Particles from such things as sugar, flour, coal, plastics, wood and metals, under the right conditions, can ignite and explode.
The CSB has identified hundreds of cases. These are among recent ones that claimed lives:
2011: Hoeganaes Corp., Gallatin, Tenn., two killed and one injured*
2008: Imperial Sugar, Port Wentworth, Ga., 14 killed and 38 injured
2003: West Pharmaceutical Services, Kinston, N.C., six killed and 38 injured
2003: CTA Acoustics, Corbin, Ky., seven killed and 37 injured
*CSB investigated three explosions that year at the factory that killed a total five people. Two involved combustible dust.

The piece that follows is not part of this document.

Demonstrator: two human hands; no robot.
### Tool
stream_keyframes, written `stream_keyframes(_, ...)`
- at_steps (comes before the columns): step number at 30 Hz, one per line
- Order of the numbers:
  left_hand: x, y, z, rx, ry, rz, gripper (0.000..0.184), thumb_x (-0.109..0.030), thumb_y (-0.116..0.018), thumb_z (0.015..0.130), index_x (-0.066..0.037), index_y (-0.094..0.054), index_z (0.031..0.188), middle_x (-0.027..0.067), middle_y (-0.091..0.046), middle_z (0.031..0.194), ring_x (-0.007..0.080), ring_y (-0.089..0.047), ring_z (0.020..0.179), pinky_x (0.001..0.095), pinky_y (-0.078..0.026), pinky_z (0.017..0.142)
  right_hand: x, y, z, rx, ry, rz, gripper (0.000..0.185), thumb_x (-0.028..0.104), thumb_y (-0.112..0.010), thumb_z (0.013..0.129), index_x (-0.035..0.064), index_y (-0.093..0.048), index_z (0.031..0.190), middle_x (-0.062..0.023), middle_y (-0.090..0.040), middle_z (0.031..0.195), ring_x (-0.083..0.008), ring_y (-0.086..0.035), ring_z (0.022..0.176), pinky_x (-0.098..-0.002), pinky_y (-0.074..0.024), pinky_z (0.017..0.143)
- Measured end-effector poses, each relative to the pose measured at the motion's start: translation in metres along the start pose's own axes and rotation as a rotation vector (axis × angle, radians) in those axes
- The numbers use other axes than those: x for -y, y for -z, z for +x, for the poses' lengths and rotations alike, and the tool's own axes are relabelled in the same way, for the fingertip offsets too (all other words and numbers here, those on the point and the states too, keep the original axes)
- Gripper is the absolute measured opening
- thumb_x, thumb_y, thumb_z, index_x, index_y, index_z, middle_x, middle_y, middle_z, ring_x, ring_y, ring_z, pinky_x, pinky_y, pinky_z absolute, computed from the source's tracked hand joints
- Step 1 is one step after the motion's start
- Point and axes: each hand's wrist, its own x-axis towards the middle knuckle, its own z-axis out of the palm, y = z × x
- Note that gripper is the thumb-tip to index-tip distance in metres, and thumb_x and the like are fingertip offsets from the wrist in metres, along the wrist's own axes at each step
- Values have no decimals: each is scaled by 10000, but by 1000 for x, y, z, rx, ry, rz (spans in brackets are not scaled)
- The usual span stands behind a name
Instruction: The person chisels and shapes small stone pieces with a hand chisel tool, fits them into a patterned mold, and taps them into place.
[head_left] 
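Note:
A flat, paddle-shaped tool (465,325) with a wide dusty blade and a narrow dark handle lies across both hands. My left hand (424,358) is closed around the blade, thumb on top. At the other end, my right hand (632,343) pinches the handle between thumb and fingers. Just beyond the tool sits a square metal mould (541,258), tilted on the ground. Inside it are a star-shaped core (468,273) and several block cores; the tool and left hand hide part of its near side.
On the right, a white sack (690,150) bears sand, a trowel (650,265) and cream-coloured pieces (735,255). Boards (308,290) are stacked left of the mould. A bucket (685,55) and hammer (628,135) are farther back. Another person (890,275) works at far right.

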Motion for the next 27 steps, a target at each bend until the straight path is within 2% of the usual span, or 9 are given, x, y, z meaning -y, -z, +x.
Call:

Source: Chemical Safety and Hazard Investigation Board data
What is the CSB?
The Chemical Safety and Hazard Investigation Board (CSB) is an independent federal safety board in the mold of the National Transportation Safety Board. Its mission is to investigate industrial incidents, determine cause, and make safety recommendations to industry, trade groups and regulators. CSB cannot draft regulations, levy fines or otherwise formally rebuke companies for safety hazards that contributed to worker injuries or deaths. The agency is not well-known to the general public, and it has a relatively tiny budget of a little more than $10 million.